Two cars, car X and car Y , start moving from the same point P on a cross intersection. Car X is travelling east and car Y is travelling north. Some time later car X is 60 km east of point P and travelling in an easterly direction at 80 km/h and car Y is 80 km north of point P and travelling in a northerly direction at 100 km/h. How fast is the distance between car X and car Y changing?

Question

Two cars, car X and car Y , start moving from the same point P on a cross intersection. Car X is travelling east and car Y is travelling north. Some time later car X is 60 km east of point P and travelling in an easterly direction at 80 km/h and car Y is 80 km north of point P and travelling in a northerly direction at 100 km/h. How fast is the distance between car X and car Y changing?

Answer 1

right triangle 3,4,5 or 60,80,100

x= 60
y = 80
z = hypotenuse = 100
dx/dt = 80
dy/dt = 100

z^2 = x^2+y^2
2 z dz = 2 x dx + 2 y dy
z dz/dt = xdx/dt +y dy/dt
100 dz/dt =60*80+80*100
dz/dt = 6*8+80
dz/dt = 128 km/hr

Answer 2

let the distance traveled by car X be x km

let the distance traveled by car Y by y km
their paths form a right-angled triangle.
Let the distance between them be D km
D^2 = x^2 + y^2
2D dD/dt = 2x dx/dt + 2y dy/dt
dD/dt = (x dx/dt + y dy/dt)/D

at the given case:
x = 60, y = 80 , dx/dt = 80, dy/dt = 100
D^2 = 60^2 + 80^2 = 10000
D = 100

dD/dt = (60(80) + 80(100))/100
= 128

The distance is changing at 128 km/h

check my arithmetic

Answer 3

Yep, it's right :)

Answer 4

Thank you so much guys!!! You guys are awesome!
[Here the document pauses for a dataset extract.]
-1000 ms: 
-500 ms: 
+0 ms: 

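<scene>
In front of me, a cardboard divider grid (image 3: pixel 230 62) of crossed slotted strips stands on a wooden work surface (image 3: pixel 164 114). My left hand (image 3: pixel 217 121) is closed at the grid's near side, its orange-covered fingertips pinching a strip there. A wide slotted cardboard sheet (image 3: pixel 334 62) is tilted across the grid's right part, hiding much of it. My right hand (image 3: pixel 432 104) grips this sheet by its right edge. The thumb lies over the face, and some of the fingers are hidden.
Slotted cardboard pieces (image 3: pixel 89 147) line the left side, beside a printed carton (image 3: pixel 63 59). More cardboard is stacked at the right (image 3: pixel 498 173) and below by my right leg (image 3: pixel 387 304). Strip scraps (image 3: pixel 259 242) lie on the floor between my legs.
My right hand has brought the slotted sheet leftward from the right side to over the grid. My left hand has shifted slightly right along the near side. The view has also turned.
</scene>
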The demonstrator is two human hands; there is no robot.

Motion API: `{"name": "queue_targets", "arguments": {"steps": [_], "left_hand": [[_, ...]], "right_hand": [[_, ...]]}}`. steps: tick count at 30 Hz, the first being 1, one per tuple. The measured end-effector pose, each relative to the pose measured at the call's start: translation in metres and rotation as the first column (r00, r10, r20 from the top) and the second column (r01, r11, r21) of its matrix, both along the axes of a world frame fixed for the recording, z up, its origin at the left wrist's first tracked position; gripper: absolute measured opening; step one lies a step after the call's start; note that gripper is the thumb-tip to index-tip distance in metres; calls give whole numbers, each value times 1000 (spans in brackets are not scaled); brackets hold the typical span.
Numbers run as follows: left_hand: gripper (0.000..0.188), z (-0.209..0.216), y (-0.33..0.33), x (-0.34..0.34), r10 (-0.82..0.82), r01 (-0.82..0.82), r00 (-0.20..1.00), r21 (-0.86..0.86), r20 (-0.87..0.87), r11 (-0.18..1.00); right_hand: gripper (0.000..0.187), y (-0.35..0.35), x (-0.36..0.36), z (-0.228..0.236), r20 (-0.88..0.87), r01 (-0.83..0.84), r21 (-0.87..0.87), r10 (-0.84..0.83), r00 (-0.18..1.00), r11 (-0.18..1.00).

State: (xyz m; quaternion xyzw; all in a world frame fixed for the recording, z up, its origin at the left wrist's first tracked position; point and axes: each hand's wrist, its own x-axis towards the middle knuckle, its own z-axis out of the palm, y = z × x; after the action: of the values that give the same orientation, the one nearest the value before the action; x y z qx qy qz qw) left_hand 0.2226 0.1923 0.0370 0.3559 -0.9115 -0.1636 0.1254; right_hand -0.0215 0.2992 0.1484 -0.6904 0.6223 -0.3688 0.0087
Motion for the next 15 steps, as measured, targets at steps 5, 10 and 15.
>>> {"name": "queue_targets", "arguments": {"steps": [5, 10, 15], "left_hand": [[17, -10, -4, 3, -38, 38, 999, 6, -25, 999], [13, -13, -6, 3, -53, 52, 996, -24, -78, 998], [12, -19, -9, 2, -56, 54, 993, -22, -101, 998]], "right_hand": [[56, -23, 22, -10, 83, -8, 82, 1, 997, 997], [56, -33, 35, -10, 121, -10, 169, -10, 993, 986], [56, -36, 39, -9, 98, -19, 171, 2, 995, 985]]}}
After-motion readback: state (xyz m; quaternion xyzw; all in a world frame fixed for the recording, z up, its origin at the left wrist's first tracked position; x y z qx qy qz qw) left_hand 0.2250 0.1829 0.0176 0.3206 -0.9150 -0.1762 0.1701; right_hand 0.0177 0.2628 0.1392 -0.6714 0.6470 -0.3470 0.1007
I do have a few more other math problems, should I post them online or ask you directly? Thanks again!

Answer 5

You never know who will be online. All you can do is post the question. There are a lot of math teachers who check in here.

Answer 6

To find the rate at which the distance between car X and car Y is changing, we need to use the concept of derivatives.

Let's denote the distance between car X and car Y as D(t), where t represents time in hours. We want to find dD/dt, which is the rate at which D is changing with respect to time.

First, let's denote the position of car X as X(t), where X(t) is the distance travelled by car X at time t. From the given information, we have X(t) = 60 + 80t (since car X is 60 km east of point P and travelling east at a speed of 80 km/h).

Similarly, let's denote the position of car Y as Y(t), where Y(t) is the distance travelled by car Y at time t. From the given information, we have Y(t) = 80 + 100t (since car Y is 80 km north of point P and travelling north at a speed of 100 km/h).

Now, the distance between car X and car Y at time t is given by the Euclidean distance formula:

D(t) = sqrt((X(t))^2 + (Y(t))^2)

Let's take the derivative of both sides of the equation with respect to time t:

dD/dt = (1/2)*(X(t)^2 + Y(t)^2)^(-1/2) * (2*X(t)*X'(t) + 2*Y(t)*Y'(t))

Plugging in the values we have:

dD/dt = (1/2)*(60 + 80t)^2 + (80 + 100t)^2)^(-1/2) * (2*(60 + 80t)*80 + 2*(80 + 100t)*100)

Now, we can simplify this expression to get the rate at which the distance between car X and car Y is changing, dD/dt, in terms of time t.